News about Hans Rosling’s appearance at TEDxSingapore spread far and wide weeks before the event. And as the closing speaker for his session, his appearance was much awaited. There was a palpable air of anticipation right before he walked onto the stage – and the man who makes statistics sing lived up to expectations. Cue his famous bubble chart, which made his data “dance”. And the surprising use of toilet paper rolls – a stark contrast to his high-tech charts just moments ago – to demonstrate population growth. No less interesting, and certainly very unexpected.


PHOTO: VANESSA NG

MOST ENTERTAINING SPEECH
Eugene Soh

Better known as “The Dude”, this NTU art, design & media alumnus kept spirits light.
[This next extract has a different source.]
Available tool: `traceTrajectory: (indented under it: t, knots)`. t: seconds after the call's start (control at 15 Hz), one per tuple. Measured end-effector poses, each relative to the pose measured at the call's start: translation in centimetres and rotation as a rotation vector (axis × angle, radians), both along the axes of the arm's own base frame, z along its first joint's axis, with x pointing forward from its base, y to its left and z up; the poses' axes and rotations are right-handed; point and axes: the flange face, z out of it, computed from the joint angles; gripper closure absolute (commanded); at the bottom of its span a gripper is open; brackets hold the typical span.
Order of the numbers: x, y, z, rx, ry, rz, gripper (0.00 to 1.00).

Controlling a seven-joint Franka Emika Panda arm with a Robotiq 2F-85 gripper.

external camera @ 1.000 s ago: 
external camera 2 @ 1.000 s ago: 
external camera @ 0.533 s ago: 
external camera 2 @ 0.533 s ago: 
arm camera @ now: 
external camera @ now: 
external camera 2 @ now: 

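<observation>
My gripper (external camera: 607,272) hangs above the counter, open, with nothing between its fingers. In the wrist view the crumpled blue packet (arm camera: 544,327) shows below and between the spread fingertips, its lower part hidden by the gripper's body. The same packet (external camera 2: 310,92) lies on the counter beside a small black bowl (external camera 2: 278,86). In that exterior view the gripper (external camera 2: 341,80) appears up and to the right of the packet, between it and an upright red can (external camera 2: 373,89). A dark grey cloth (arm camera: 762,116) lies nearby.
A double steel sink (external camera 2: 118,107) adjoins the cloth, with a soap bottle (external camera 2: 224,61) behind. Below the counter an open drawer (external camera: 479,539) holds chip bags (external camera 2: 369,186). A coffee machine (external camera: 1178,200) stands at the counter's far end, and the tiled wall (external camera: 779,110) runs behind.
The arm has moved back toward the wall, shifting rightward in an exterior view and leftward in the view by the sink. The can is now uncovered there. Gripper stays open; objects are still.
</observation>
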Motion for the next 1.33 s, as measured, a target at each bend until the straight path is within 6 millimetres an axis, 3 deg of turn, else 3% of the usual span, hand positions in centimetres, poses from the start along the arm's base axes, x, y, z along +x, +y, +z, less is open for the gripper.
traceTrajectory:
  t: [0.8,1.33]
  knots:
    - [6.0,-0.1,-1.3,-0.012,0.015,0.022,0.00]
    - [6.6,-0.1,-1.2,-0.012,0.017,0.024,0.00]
With witty tales about the making of his iconic photographs, humorous titbits about the challenges he faced and well-placed punchlines, he could have passed off as a standup comedian. The audience lapped it up.



MOST UNEXPECTED ADVICE
Dylan Soh

All of 12 years old, Dylan Soh, co-author of the book The Big Red Dot, is proof you don’t need age to be sage. He was a cutie, charming the audience with wise counsel like: Now more than ever, we need to empower the fairer sex. And Sure, puff up your chest, humble brag, but don’t get too cocky.



MOST TOUCHING STORY
Crystal Goh

There was hardly a dry eye in the auditorium after Crystal spoke. She began with a sad tune on her ukulele, then let a slideshow tell of her struggle with a rare neurological condition that caused her to lose her voice. When she finally spoke, it was with much difficulty, but her positive outlook and the vision of her initiative to help others find hope in the midst of pain through stories and performances, shone through, and moved everyone.


PHOTO: JAMIE CHAN

MOST MOTIVATIONAL
Tony Wheeler

Tony Wheeler, the founder of Lonely Planet guidebooks, didn’t exactly tell everyone to go out and achieve something great. But his journey through Europe, Asia and Australia more than four decades ago resulting in the first Lonely Planet guidebook was all the inspiration everyone needed to go out and chase their passions.



BEST USE OF SOUND
Inch Chua

Local singer-songwriter Inch Chua regaled with stories of how she escaped to Pulau Ubin for four months to find inspiration for her music. Inching into our hearts on the strength of her vocals, she segued into the sound of crickets in the middle of her account, then added frog croaking and rooster crowing, which blended seamlessly into the start of her song. What a brilliant performance.